Di María estica o pé e chega primeiro à bola. Davide, em corrida, é atingido na cara. Os braços levantados do jogador da Naval terão iludido João Ferreira, que assinala uma falta inexistente. Depois de um adormecimento prolongado, que permitiu à Naval reentrar na discussão do jogo e da vitória, o Benfica corre contra o tempo. Face às vitórias de F.C. Porto e Sporting, quaisquer pontos perdidos na Figueira representam um tiro no pé, porventura fatal, na corrida ao título.
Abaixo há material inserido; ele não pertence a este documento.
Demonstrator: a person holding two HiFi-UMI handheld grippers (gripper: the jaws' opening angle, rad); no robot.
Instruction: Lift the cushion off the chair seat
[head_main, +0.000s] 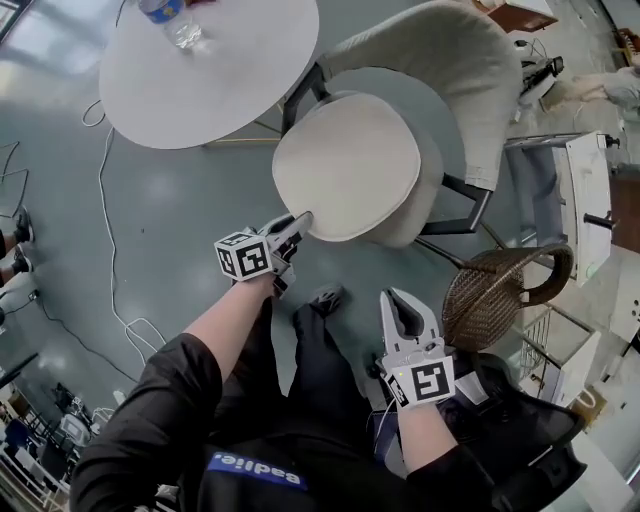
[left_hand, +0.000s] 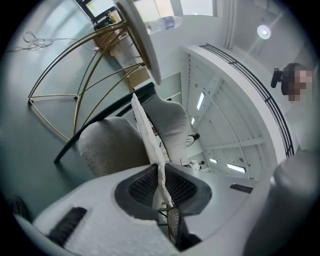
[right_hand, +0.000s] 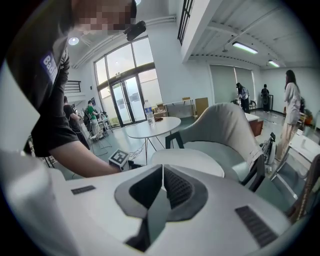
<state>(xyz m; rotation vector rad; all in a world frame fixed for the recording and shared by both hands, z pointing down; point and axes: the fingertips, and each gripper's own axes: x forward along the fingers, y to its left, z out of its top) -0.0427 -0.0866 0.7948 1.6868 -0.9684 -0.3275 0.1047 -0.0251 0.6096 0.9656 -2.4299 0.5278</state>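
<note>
The cushion (head_main: 350, 165) sat over the chair (head_main: 440, 50) seat, its near edge clamped in my left tongs (head_main: 300, 222) for lifting, while my right tongs (head_main: 397, 300) hung clenched and empty, well clear of it

Close view along the left gripper (left_hand: 161, 176), whose two pale grey jaws with black ribbed pads are pinched together on the thin edge of a flat off-white fabric cushion (left_hand: 146, 134). The cushion is seen edge-on, as a narrow strip rising from the jaws and leaning left. Just left of the cushion is the rough beige upholstery of an armchair (left_hand: 107, 145); its paler padded back shows just right of the cushion. Above the cushion hangs a round white table (left_hand: 144, 45) on thin curved gold wire legs (left_hand: 75, 75), with a clear plastic bottle (left_hand: 162, 23) beside its top. Grey-green floor (left_hand: 30, 145) lies far left of the cushion.
</note>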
Di María e Cardozo já tinham passado perto do 2-1, mas o golo decisivo teria novamente ponto de partida no pé esquerdo de Reyes e num livre lateral. Num primeiro momento o cruzamento parece demasiado longo, mas não: Miguel Vítor aparece no sítio certo, descaído para a direita, para devolver a bola ao outro flanco. Arrastada pelo movimento, a defesa da Figueira abre espaço para a entrada de Katsouranis, discreto e eficaz como habitualmente. O grego cabeceia à queima-roupa, consumando a terceira vitória de um grande nesta jornada. O equilíbrio de forças entre os candidatos mantém-se inalterado. A luta continua como antes.